Big Data and I go way back. How can I get on the Big Data Bandwagon?

It's not a domain into which I regularly stray but nuclear physics was the focus of both my parents' careers so their use of computers comes to mind whenever the topic of Big Data comes up. I'm stepping out of my comfort zone but I am going to hypothesize that the study of physics and the Internet of Things share certain attributes and that both are sexy because they are part of Big Data. You're looking at Big Data in the illustration here.

Both physics and IoT begin with the assumption that there's more to the world than what the naked eye can see or can be detected by any of our other human senses. You can't see atoms, or electrons or quarks or any of those smaller particles. All you can use to know they are there are the measurements of their impacts on other particles using sensors.

And sensors are also at the heart of the Internet of Things. In addition to the human-detectable phenomena, sensors embedded where we can't see them detect attributes we can't see, don't have a smell, don't make a sound or otherwise are too small, too large, too fast or too far away for us to use our "native" human sensors to detect. The sensors monitoring the properties of materials in physics (like the sensors in our environment monitoring the air quality, the temperature, the number of cars passing over a pressure sensor on the roadbed) communicate their readings with time stamps and these contribute to other readings as a set of data forms.

You get the rest: the raw data then become the building material upon which analyses can be performed. It's difficult for the common man to discern patterns from the illustration above or millions of sensor readings from a nuclear power plant. Machine learning and algorithms extract the patterns from the data for us and we use these patterns to gain insights and make decisions.

So, my point is that the concept of using computers to analyze large data sets to answer all kinds of questions–the core of Big Data–has been around the research community for decades and applies to many, if not all, fields. IBM has long been leading the charge on this. Here's an interesting project led by Jeff Jonas, Chief Scientist of IBM's Entity Analytics Group, that just celebrated its one year anniversary.
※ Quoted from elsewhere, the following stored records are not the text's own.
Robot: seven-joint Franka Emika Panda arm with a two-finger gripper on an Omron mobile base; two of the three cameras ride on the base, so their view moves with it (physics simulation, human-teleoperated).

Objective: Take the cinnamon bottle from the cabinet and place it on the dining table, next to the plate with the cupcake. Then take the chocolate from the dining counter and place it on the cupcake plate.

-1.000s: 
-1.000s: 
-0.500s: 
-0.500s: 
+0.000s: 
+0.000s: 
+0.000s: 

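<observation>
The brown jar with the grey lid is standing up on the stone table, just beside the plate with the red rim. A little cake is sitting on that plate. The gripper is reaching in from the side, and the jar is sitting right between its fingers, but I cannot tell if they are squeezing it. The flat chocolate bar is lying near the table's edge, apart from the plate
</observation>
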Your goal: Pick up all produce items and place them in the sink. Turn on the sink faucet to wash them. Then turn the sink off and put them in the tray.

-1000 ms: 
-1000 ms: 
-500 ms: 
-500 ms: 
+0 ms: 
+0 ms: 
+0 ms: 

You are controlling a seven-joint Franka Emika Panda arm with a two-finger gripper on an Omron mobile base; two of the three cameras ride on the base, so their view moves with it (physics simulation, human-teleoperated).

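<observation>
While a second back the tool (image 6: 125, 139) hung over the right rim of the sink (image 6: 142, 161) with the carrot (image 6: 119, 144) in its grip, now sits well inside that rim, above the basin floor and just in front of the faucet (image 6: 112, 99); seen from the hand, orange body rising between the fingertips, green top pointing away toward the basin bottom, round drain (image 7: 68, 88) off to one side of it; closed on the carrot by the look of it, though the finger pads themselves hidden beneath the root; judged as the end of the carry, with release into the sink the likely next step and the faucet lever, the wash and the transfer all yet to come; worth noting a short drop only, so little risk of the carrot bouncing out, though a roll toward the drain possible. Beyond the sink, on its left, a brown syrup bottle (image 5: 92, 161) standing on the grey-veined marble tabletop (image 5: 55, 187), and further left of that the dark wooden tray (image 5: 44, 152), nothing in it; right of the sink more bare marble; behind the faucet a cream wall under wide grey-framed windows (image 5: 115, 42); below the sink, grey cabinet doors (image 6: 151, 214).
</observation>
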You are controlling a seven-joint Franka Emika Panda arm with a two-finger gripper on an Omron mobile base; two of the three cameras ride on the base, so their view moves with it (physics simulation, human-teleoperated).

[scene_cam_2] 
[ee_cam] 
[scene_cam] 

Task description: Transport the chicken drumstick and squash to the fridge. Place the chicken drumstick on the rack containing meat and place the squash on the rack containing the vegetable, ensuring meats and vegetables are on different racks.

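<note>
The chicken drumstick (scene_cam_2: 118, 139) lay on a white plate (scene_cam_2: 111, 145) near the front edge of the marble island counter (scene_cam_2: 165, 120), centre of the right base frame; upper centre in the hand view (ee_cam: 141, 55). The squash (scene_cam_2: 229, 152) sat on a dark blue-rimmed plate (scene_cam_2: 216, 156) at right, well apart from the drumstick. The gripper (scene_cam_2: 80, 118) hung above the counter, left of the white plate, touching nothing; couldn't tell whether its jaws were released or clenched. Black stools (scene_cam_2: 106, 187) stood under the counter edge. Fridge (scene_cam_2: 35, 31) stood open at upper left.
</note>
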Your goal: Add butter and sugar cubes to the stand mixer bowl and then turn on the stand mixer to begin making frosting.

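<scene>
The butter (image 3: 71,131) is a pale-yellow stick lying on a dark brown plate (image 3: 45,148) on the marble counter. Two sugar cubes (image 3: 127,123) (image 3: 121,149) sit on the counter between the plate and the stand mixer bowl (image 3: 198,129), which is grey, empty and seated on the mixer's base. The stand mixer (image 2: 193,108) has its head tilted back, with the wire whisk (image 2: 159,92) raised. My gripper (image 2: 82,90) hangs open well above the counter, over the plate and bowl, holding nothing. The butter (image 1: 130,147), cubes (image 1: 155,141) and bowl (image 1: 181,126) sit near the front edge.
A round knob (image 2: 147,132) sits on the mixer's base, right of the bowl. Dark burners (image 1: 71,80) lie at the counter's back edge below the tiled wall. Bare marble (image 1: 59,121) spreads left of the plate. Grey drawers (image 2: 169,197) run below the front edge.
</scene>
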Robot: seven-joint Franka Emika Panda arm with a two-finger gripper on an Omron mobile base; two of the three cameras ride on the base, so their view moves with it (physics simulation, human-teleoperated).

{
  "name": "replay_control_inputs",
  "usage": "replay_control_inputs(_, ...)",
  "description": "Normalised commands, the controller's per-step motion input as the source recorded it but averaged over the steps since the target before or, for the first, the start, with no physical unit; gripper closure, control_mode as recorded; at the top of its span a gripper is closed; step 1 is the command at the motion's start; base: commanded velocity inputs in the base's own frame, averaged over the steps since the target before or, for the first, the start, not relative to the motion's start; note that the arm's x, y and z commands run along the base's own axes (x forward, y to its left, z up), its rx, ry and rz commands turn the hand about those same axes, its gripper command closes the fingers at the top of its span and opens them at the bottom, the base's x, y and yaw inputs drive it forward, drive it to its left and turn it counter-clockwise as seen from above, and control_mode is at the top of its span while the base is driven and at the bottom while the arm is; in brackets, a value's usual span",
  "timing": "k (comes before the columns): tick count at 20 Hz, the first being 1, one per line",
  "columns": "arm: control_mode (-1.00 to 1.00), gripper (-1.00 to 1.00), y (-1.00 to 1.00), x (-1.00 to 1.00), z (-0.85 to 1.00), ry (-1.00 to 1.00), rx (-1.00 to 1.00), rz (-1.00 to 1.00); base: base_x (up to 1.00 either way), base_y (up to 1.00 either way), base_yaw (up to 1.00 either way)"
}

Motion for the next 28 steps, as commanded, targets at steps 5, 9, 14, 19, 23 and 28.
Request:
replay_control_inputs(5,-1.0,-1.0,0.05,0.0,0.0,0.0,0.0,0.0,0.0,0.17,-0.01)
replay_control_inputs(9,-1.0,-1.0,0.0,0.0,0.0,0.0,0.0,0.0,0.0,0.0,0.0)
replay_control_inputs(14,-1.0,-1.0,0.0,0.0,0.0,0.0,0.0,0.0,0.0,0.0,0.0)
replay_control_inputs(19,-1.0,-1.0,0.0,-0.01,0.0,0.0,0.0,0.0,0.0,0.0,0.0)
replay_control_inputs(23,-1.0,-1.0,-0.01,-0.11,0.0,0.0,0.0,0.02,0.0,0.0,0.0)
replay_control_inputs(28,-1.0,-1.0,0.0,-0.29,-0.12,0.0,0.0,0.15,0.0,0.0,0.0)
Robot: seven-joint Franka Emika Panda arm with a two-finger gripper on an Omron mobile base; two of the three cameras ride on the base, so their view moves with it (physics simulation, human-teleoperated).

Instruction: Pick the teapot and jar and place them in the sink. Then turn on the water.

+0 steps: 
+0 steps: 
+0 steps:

A January 2012 HorizonWatching Trend Report presentation on Big Data points to lots of resources.

What's new with Big Data in 2012 is the relative ease with which these very large data sets can be reliably collected, communicated, stored and processed, and, in some cases, visualized.

A feature article about Big Data's relevance in our lives in the New York Times frames the subject well and then explains why Big Data is trending: everyone wants to see the past and the present, and to understand the world more clearly. With our improved "visibility" we might be able to make better decisions. The "text book" example is the Oakland Athletics baseball team comeback on which the book and movie, Moneyball, are based.

With the help of coverage in books, motion picture, major news media and tech bloggers, Big Data is one of the big memes of 2012. Trends like the widespread adoption of Big Data usually lead to large financial gains.

Let's see if I can use this data to make better decisions! Maybe I should re-brand everything I do so that the relationships of my activities to Big Data are more clear to others. Big Spimes? What do you think?